Dagegen erscheint die Seite der Bundesprüfstelle Computer & Konsolenspiele richtig wissenschaftlich informiert. Nicht nur ein Buch von einem Warner wird hier zitiert, sondern das Ergebnis von Studien, von denen die Bundesprüfstelle freilich nicht verrät, wie sie ausgewählt wurden. Richtig differenziert berichtet die Bundesprüfstelle, dass die Forschung zur Frage, wie Gewalt-Computerspiele wirken, wenn sie denn überhaupt wirken, uneinheitlich ist, um es vorsichtig auszudrücken.

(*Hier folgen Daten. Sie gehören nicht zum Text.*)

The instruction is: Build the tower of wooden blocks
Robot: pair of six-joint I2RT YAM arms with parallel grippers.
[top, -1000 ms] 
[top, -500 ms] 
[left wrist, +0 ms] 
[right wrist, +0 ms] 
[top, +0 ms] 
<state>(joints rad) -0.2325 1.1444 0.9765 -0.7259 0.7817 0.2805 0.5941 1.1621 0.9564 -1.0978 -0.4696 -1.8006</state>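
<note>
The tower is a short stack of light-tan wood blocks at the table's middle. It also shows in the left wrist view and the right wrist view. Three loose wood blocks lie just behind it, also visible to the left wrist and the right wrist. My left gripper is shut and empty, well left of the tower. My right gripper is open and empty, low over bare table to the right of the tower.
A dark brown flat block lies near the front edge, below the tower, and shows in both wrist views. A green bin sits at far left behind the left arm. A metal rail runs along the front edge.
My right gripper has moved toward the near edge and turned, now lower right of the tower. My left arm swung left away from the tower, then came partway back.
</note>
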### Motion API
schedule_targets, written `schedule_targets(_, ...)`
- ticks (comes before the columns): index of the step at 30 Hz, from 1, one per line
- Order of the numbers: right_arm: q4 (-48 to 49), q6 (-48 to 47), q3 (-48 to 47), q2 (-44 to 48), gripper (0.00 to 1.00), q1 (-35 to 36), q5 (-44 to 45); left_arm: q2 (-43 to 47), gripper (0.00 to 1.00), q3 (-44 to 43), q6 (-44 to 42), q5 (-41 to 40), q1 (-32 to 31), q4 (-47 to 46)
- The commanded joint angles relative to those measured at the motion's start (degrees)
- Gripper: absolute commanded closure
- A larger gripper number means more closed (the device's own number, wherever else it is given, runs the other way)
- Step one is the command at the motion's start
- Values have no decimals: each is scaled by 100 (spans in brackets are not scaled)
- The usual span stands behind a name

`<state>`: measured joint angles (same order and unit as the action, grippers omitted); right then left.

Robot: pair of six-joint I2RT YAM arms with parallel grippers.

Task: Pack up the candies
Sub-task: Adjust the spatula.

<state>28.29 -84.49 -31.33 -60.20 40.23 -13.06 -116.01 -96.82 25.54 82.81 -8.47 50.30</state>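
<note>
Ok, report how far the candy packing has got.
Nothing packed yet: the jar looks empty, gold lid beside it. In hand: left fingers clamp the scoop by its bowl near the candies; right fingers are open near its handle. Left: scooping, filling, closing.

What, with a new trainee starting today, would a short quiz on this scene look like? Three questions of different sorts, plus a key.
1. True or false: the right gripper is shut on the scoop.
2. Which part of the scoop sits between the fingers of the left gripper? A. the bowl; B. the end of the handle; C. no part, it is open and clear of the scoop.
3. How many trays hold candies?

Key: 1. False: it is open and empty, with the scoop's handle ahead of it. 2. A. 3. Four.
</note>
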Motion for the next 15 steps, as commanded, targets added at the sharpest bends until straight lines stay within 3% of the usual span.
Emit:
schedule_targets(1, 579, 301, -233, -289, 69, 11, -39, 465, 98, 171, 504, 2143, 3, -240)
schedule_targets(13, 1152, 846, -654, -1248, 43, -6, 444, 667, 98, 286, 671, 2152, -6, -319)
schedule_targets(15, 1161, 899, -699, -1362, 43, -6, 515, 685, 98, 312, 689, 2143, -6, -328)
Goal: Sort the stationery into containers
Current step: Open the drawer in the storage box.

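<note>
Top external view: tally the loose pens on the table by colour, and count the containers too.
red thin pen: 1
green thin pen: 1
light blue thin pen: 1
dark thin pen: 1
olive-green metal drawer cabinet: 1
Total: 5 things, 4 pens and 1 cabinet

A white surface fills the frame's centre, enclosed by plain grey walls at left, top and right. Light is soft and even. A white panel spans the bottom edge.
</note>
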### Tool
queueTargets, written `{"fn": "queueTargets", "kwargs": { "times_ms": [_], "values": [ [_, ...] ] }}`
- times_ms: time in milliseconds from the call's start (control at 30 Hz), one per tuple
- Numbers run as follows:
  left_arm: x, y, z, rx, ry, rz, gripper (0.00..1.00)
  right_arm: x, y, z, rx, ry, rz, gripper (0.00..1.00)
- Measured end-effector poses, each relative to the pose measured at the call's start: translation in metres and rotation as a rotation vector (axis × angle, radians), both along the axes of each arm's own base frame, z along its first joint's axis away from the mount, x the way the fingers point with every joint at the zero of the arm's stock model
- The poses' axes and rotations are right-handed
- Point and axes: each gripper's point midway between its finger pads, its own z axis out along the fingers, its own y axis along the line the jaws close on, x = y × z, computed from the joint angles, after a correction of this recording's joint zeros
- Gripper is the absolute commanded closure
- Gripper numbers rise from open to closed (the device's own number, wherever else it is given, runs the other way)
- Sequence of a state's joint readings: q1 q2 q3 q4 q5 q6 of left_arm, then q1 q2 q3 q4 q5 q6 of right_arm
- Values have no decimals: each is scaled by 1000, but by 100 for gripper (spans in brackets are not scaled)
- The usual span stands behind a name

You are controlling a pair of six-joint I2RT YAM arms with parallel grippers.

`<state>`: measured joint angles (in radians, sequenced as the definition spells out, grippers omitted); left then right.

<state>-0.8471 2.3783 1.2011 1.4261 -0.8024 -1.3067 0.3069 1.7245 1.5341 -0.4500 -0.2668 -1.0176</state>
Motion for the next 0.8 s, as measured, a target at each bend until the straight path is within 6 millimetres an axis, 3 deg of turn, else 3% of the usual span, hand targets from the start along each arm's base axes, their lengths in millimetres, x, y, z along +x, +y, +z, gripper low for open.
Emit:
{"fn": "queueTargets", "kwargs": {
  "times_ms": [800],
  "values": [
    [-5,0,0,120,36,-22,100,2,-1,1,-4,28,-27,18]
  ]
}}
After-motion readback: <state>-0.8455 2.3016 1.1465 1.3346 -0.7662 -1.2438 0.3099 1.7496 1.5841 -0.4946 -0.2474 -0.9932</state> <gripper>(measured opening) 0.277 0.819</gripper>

“Die Untersuchungen, die sich gezielt mit der kurzfristigen Wirkung gewalthaltiger Computerspiele befassen, zeigen relativ eindeutige Ergebnisse. In der wissenschaftlichen Fachwelt anerkannte Studien, die die Ergebnisse methodisch überzeugender und seriöser Forschungsprojekte ausgewertet haben, belegen: Gewalthaltige Computerspiele fördern kurzfristig aggressives Verhalten, aggressive Wahrnehmung und aggressive Gemütszustände.”
Selbst wenn man der Bundesprüfstelle diese Aussage durchgehen lässt, wenngleich ich so meine Zweifel habe, dass die Studien, die von der Bundesprüfstelle als seriös und methodisch überzeugend betrachtet werden, in jedem Fall einer Kritik standhalten würden, dann gibt es doch ein kleines Problem: Um eine kausale Verbindung zwischen dem Spielen von “Call of Duty” und der Körperverletzung, die ein Call of Duty Spieler am nächsten Mittag in der Schule begeht, herzustellen, müsste man das Konzept einer kurzfristigen Wirkung doch massiv ausdehnen, was die Frage aufwerfen würde, was dann unter einer langfristigen Wirkung zu verstehen ist.
Ah, die langfristige Wirkung. Mit der langfristigen Wirkung, also der Wirkung von Gewalt-Computerspielen, die auch noch eine halbe Stunde nach der Beendigung des Spiels vorhanden ist, gibt es ein Problem:
“Ob und wie der eindeutig nachgewiesene kurzfristige Effekt von Computerspielgewalt auch bei häufiger Nutzung von gewalthaltigen Computerspielen eine langfristige Änderung des Verhaltens nach sich zieht, ist sicher noch nicht abschließend untersucht. Es sind noch Fragen offen, wie nachhaltig die Entwicklung von Kindern oder Jugendlichen oder ihre Erziehung zu einer eigenverantwortlichen und gemeinschaftsfähigen Persönlichkeit durch gewalthaltige Computerspiele beeinflusst werden. Aufgrund der derzeit vorzufindende Forschungslage ist jedoch davon auszugehen, dass tatsächlich ein langfristiger, durch die Nutzung gewalthaltiger Computerspiele hervorgerufener negativer Effekt zu beobachten ist.”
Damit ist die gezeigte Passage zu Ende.